Parmi les 20 000 à 30 000 consommateurs de drogues dures se trouvent bien 10 à 15 % de cas graves physiquement et socialement défavorisés (soit 3000 à 5000 dans toute la Suisse), auxquels s'ajoutent d'autres consommateurs qui courent les mêmes risques.

Les répercussions sur le marché noir seraient sûrement considérables, si 60 % au moins de la demande actuelle était satisfaite par la distribution d'opioïdes synthétiques (méthadone) ou naturels (héroïne). Les toxicomanes doivent souvent financer leur importante consommation en recourant à la criminalité ou à la prostitution. En outre, il est évident qu'ils sont tentés de participer eux-mêmes au trafic. Ainsi, le retrait des produits du marché engendrera vraisemblablement une baisse de la criminalité liée à la dépendance, il facilitera la lutte contre la scène ouverte de la drogue et il diminuera l'intérêt financier que suscite pour les toxicomanes le recrutement de nouveaux clients.

Comme pour d'autres problèmes médico-sociaux, on pourrait envisager de créer en Suisse un réseau d'approvisionnement composé d'établissements thérapeutiques (comprenant des cabinets médicaux). Répartis régionalement et décentralisés, 12 à 15 de ces établissements devraient suffire.

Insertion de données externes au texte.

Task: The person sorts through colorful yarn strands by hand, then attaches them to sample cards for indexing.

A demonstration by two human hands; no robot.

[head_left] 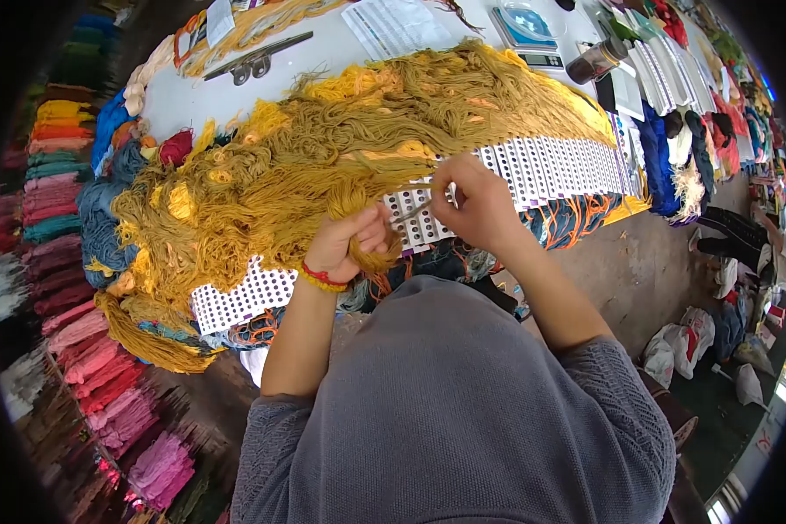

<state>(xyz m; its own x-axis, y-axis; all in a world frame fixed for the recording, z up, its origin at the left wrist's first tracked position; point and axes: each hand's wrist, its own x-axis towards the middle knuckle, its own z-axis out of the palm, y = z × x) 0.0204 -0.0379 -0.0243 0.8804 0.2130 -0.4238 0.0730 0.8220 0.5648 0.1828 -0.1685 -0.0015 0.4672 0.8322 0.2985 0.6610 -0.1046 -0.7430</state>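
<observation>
Gripping a hank of mustard yarn point(367, 231), my left hand point(345, 240) is closed tight around the strands just in front of my chest, at the near edge of the white table point(192, 100). My right hand point(480, 205) is pinched shut on a slim metal tool point(428, 203), its tip lying against the perforated white card strip point(541, 170); whether it is a hook or a needle I cannot tell.

Item: large heap of yellow and ochre yarn point(323, 148), spread across the table and covering much of the card strip, so that only its left end and right stretch show. The hank in my left hand runs out of this heap.

Item: red and yellow bracelet point(321, 279) on my left wrist.

Item: orange and dark threads point(568, 223) hanging below the card strip, over the table's edge.

Item: long metal shears point(258, 59), lying at the far side of the table, well apart from both hands.

Item: digital scale point(526, 33) and a printed sheet point(393, 26), far side, beyond the heap.

Item: dark blue yarn bundles point(659, 162), right of the card strip.

Item: rows of pink, red and green skeins point(87, 349), stacked along the left.

Item: white bags point(681, 345) on the floor, right.
</observation>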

Le démarrage de tels programmes de substitution aurait pour effet de réduire et de décentraliser les scènes ouvertes grâce à une collaboration étroite avec la police. La distribution de stupéfiants par des médecins pose certaines conditions : la question de l'approvisionnement doit être résolue (traités internationaux), de même qu'il importe de prendre en considération celle des frais que supportent la Confédération et les cantons.

Il faut envisager la dépendance ou la consommation de stupéfiants avant tout comme une maladie physique ou psychique, et non comme un délit ou un crime. Du reste, la peine qui sanctionne la consommation est très peu dissuasive et la plupart des plaintes pour cause d'infraction à la LStup ne concernent que la consommation et la détention de stupéfiants. Ces plaintes peuvent aggraver la situation, surtout chez les jeunes, sans compter qu'elles sont ressenties comme une injustice puisqu'elles ne touchent que quelques-uns des nombreux consommateurs.

Le PDC, conformément à ses thèses d'octobre 1993, estime que, pour le moment, le principe de l'opportunité, qui n'est pas mis en pratique dans tous les cantons, devrait être appliqué dans une plus large mesure.